Carteiras de hardware têm sido vendidas como a defesa definitiva contra ataques de hackers, mas ainda permanecem vulneráveis a ataques de cadeia de suprimentos, alteração de firmware e explorações físicas por canais secundários. Neste caso, o vetor de entrada exato não foi detalhado publicamente pela Coinkite nem pela Galaxy, mas a existência de tantos padrões distintos sugere que não se tratou de um único bug. Um gerador de números aleatórios mal configurado, um componente da cadeia de suprimentos comprometido ou uma falha nos protocolos de comunicação do dispositivo poderiam todos estar em jogo. Para os usuários que perderam fundos, há o amargor adicional de que a imutabilidade do bitcoin torna a recuperação dos fundos virtualmente impossível.
O que vem a seguir para as vítimas e o mercado
Com mais de 250 vítimas já identificadas, as consequências legais e de reputação estão aumentando para a Coinkite, fabricante do Coldcard. A empresa ainda não divulgou um pós-mortem técnico detalhado, e o mercado aguarda para ver se uma correção é sequer viável para o hardware existente ou se substituições são necessárias. Até agora, apenas a própria linha Coldcard parece estar infectada, mas a descoberta de múltiplos atacantes independentes sugere que a vulnerabilidade pode ter sido amplamente conhecida em certos círculos antes de se tornar pública. Isso levanta a possibilidade desconfortável de que a exploração foi inicialmente descoberta e negociada em segredo, tornando-se manchete apenas após os prejuízos se multiplicarem.

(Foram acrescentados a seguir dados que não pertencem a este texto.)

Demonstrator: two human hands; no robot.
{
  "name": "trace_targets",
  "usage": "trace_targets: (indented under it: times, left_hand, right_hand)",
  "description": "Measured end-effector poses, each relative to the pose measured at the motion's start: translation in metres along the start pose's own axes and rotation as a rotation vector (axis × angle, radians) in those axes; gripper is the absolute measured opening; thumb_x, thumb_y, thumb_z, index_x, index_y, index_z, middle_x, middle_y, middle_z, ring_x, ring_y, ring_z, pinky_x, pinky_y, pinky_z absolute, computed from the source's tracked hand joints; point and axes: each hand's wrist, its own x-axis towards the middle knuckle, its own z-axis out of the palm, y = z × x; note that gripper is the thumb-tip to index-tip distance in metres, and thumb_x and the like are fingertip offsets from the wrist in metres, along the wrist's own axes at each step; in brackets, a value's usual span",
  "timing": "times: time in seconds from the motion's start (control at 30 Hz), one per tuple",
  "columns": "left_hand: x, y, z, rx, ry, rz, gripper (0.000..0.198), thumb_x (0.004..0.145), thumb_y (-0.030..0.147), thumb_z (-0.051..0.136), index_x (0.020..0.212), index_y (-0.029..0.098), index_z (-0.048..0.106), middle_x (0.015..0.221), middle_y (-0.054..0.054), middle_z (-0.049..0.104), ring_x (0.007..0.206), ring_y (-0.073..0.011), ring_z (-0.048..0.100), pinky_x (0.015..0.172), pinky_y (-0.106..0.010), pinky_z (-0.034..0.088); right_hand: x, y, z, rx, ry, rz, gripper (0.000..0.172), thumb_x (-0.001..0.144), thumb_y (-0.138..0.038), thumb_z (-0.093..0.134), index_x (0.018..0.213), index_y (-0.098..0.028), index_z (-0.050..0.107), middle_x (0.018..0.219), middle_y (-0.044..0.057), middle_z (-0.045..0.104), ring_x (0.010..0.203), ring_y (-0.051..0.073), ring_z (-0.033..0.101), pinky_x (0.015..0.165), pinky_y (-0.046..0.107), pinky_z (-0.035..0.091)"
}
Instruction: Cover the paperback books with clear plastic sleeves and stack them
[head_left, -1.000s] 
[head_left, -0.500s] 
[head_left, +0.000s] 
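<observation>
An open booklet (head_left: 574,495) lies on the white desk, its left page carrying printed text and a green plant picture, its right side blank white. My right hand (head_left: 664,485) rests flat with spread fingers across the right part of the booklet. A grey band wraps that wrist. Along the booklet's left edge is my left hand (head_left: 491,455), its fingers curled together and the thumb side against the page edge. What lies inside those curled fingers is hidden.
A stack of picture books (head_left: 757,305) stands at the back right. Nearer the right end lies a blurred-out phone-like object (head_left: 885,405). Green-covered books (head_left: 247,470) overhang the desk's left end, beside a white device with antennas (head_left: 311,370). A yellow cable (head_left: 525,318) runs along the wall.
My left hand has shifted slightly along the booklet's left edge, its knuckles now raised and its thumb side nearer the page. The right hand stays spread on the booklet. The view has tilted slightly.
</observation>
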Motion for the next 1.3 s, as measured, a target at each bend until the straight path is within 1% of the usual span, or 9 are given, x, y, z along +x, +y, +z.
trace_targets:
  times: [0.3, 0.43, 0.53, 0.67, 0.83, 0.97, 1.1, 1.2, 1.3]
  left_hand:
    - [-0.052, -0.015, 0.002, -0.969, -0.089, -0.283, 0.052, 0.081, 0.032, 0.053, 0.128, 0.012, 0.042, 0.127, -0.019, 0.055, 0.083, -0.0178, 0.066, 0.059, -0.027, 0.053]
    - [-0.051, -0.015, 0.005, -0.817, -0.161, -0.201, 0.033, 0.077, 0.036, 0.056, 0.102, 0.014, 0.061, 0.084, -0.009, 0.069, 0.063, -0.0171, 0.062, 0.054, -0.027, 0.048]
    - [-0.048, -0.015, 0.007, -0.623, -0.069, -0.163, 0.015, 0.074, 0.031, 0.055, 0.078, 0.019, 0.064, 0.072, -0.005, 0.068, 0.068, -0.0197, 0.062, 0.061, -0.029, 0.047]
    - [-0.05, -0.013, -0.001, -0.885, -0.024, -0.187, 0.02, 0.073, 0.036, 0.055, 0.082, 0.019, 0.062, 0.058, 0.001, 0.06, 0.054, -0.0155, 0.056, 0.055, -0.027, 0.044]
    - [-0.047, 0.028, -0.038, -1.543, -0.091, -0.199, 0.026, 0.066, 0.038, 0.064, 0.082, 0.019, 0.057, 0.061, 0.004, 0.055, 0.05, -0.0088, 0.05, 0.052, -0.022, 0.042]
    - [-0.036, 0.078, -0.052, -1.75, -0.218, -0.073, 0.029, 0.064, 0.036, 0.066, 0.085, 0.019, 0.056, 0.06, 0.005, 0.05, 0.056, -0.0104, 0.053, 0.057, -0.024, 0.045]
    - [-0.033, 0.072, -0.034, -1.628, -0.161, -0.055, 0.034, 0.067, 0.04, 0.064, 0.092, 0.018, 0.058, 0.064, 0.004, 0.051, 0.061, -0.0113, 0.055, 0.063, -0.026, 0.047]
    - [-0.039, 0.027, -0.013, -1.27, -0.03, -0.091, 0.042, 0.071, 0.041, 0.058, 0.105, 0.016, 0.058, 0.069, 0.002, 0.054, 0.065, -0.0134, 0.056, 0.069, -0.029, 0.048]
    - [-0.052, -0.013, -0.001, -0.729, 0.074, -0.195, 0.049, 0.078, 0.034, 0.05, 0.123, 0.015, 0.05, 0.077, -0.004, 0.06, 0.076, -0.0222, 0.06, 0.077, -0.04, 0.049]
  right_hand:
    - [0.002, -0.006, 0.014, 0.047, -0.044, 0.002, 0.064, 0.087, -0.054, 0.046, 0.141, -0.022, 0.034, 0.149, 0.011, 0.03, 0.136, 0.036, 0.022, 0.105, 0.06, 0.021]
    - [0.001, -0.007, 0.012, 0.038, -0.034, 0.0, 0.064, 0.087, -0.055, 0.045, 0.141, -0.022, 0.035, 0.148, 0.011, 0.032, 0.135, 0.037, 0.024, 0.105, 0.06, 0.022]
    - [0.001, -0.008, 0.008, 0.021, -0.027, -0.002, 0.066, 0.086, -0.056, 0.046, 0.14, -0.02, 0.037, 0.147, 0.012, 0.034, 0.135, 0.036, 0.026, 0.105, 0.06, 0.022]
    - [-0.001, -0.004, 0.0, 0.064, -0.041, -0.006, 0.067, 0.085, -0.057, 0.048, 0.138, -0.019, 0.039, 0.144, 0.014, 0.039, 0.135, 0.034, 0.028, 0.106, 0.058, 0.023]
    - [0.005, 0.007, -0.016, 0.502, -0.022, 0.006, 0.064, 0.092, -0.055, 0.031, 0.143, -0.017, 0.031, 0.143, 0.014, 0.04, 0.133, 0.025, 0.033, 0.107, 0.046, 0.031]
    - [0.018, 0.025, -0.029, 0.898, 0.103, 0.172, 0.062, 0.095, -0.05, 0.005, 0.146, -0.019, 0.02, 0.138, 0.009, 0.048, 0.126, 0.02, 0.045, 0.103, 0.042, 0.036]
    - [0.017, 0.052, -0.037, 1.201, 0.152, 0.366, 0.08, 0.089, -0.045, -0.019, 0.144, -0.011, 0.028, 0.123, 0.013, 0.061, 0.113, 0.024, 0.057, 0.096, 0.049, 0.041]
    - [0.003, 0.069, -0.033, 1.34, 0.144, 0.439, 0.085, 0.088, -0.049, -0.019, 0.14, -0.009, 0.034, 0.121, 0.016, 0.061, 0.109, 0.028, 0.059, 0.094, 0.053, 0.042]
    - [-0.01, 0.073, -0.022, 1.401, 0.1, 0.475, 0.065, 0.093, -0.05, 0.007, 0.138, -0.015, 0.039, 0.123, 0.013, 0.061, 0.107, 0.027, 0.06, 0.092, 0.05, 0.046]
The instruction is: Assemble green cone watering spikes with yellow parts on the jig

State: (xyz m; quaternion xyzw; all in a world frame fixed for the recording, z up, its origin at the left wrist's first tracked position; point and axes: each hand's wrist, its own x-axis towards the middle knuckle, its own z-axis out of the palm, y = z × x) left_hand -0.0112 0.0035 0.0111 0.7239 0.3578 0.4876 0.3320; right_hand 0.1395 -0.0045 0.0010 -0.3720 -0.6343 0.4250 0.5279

Do ponto de vista institucional, esse evento impulsionará fundos e grandes detentores a examinarem mais intensamente suas escolhas de dispositivos. Soluções de armazenamento a frio baseadas em multi-sig e custodiadores podem ver um renascimento de interesse. A questão do seguro também ressurge: a maioria dos usuários de auto-custódia não possui cobertura alguma, enquanto custodiadores regulamentados incluem seguro em seus serviços. O valor de mais de US$ 130 milhões, embora pequeno em comparação com o capital de mercado total do bitcoin, é suficientemente grande para atrair atenção regulatória em um momento em que legisladores estão avaliando como classificar e supervisionar provedores de carteiras.
Incerteza paira
Várias perguntas sem resposta tornam esta uma história que se desenvolverá ainda mais. O relatório da Galaxy não esclarece como os atacantes conseguiram extrair chaves privadas ou assinar transações sem acesso físico aos dispositivos. É possível que a vulnerabilidade tenha permitido a um atacante que obteve acesso temporário—talvez durante o transporte ou por meio de um revendedor comprometido—drenar fundos posteriormente sem acesso contínuo. O fato de existirem mais de 25 padrões indica que múltiplas técnicas foram empregadas, e não se pode descartar que algumas vítimas tenham inadvertidamente utilizado atualizações de firmware maliciosas de fontes não oficiais.
A comunidade fica para avaliar se a marca Coldcard pode recuperar sua reputação. A segurança de carteiras de hardware envolve tanto confiança quanto design criptográfico. Uma vez que essa confiança é quebrada em escala de milhares de moedas, o caminho de volta é longo. Enquanto isso, outros fabricantes provavelmente usarão esse evento para promover seus próprios dispositivos como superiores, e a lição mais ampla para a indústria é clara: auto-custódia exige vigilância constante, e nenhum único dispositivo deve ser tratado como um escudo mágico.